When we arrived once more in Wingham, it was only mid-afternoon so we decided to take in the Wingham Brush Nature Reserve, a seven hectare subtropical lowland rainforest, apparently one of the few remnants of this type of rainforest left in Australia. The Brush is home, or at least the roosting and maternity site, for grey-headed flying foxes, with the population peaking at over 200,000 (40% of the total population). I do wonder how they manage to come up with such statistics; perhaps it is worked out on level of noise and smell? As we walked on through the reserve, we heard and smelt the flying foxes before we spotted the first of them hanging upside down high in the trees.

They are marvellous creatures and each time I come upon them, my fascination does not diminish.
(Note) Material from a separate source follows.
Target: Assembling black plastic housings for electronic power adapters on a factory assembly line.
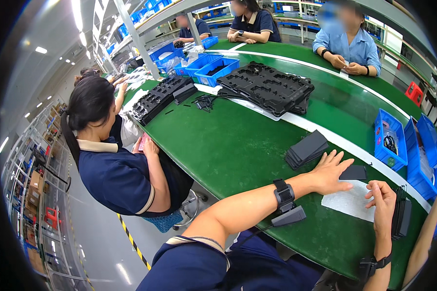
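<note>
My left hand (331, 173) reaches across the green table with its fingers spread and nothing in them. Its fingertips lie close to a flat black rectangular piece (355, 172), and the thumb is over a white sheet (344, 202). Just beyond the hand, a fanned stack of similar black pieces (306, 149) lies on the table. My right hand (383, 200) hovers at the sheet's right side, fingers loosely bent and apart, with nothing seen in them. Right of it, more black pieces (403, 213) stand in a row, partly hidden by that hand.
Black moulded trays (264, 87) are stacked at the table's middle. Blue bins (389, 138) line the right side; others (217, 68) stand farther back. A co-worker (116, 155) sits at my left; others sit across the table (257, 203). Another forearm (429, 233) shows at the right edge.
</note>
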Demonstrator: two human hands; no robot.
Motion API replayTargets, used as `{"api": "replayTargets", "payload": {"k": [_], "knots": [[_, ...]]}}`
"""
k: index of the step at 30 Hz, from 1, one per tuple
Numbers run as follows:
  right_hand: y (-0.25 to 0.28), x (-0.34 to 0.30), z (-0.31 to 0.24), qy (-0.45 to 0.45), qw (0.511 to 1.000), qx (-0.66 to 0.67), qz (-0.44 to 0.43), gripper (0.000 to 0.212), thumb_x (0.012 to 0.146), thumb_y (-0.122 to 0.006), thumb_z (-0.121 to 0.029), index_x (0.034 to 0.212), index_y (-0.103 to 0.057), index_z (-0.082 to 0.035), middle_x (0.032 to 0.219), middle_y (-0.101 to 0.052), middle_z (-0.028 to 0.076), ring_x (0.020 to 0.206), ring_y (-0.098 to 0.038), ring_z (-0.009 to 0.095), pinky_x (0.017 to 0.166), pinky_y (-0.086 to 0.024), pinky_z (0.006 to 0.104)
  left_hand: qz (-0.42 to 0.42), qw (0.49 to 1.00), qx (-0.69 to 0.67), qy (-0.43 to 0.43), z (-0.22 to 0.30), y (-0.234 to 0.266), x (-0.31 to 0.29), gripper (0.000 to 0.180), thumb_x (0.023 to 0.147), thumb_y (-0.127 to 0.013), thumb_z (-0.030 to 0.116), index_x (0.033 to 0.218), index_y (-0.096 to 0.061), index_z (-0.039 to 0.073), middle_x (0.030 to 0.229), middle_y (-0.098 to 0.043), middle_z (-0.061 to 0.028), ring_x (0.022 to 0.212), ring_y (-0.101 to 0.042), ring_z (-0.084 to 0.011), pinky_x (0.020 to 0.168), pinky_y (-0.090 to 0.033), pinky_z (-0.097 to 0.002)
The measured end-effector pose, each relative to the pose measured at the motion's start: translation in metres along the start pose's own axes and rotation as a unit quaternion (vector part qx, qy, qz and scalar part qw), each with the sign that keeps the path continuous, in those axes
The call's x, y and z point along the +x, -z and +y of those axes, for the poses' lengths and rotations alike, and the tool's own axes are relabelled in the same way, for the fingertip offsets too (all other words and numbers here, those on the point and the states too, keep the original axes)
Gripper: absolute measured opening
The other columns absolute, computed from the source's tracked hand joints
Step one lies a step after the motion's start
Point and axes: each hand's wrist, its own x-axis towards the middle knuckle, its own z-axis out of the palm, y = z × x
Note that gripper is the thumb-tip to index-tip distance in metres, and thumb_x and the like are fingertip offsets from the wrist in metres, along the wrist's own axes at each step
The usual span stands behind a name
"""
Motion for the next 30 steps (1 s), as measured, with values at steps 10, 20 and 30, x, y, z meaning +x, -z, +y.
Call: {"api": "replayTargets", "payload": {"k": [10, 20, 30], "knots": [[0.004, -0.001, 0.005, -0.012, 1.000, -0.002, 0.003, 0.020, 0.091, -0.056, -0.017, 0.091, -0.065, 0.001, 0.083, -0.064, 0.006, 0.066, -0.055, 0.008, 0.047, -0.043, 0.0201, -0.034, 0.999, 0.000, -0.042, -0.022, 0.012, -0.007, 0.078, 0.090, -0.050, 0.051, 0.146, -0.020, 0.006, 0.149, -0.011, -0.0293, 0.141, -0.005, -0.0406, 0.114, -0.008, -0.0461], [0.007, 0.002, 0.003, -0.002, 1.000, -0.002, 0.010, 0.019, 0.089, -0.058, -0.017, 0.090, -0.067, 0.000, 0.080, -0.066, 0.005, 0.065, -0.059, 0.008, 0.050, -0.047, 0.0213, 0.009, 0.999, 0.023, -0.025, -0.046, 0.041, -0.024, 0.070, 0.092, -0.052, 0.043, 0.144, -0.027, 0.005, 0.149, -0.017, -0.0259, 0.141, -0.010, -0.0375, 0.114, -0.013, -0.0428], [0.004, 0.006, 0.003, -0.001, 0.999, -0.021, 0.025, 0.018, 0.086, -0.062, -0.018, 0.087, -0.068, 0.000, 0.073, -0.066, 0.005, 0.061, -0.059, 0.008, 0.053, -0.047, 0.0244, 0.037, 0.997, 0.057, 0.027, -0.034, 0.049, -0.033, 0.062, 0.087, -0.060, 0.038, 0.136, -0.041, 0.005, 0.145, -0.031, -0.0229, 0.137, -0.024, -0.0361, 0.111, -0.023, -0.0425]]}}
They are native mammals that have adapted for life in the forest canopy, roosting by day and flying out at night to feed wherever they can find trees producing nectar, pollen rich flowers and succulent native fruits. Guided in the dark by their excellent eyesight and sense of smell, they forage for up to forty kilometres from their roost.

Interestingly every time I have seen them, usually in the afternoon when you would expect them to be resting in readiness for the night’s work, they are restless and noisy, just like a dormitory full of school girls down for the Sunday afternoon nap, if my memory does not fail me.

Standing by the old Manning wharf
Apart from the mass of hanging cuties, the brush turkeys were busy on the ground building nests. They too are an interesting bird, laying their eggs in large nests made of leaves or earth, one to one and a half metres high and up to four metres wide. The male, who sports a very smart yellow wattle in contrast to his mate who simply has a red head and black burka, is kept very busy as the eggs incubate. It is he and he alone who takes care of the un-hatched young, and given that he may have three or more nests on the go, he spends most of his days rushing from one nest to another checking that all is well, regulating the temperature by adding or removing material in an effort to maintain the temperature of the mound in the 33 to 35 degree incubation temperature range. This he does by sticking his beak into the mound and then busies himself with scratching that would put a bulldozer to shame. This you can imagine makes for comical viewing by us humans. Thus is the penalty for having more than one wife!

Leaving the flying foxes and the brush turkeys to their business of survival, we wandered on down to the Manning River onto the historic wharf, which was first used by timber carrying vessels in the 1830s. By the end of the century, agricultural and dairying produce were exported from this wharf and today it has become a popular picnic spot. We stood for a while on the river edge taking in the serenity and pondering the possibility of fishing, however decided that the fishing rod is still best left in its wrapping.

The temperature was starting to drop as it does at this time of the year, so we headed home and settled in for another night of action on the box, after Chris had washed the mud off the car and I had made a token effort at assisting him with dinner.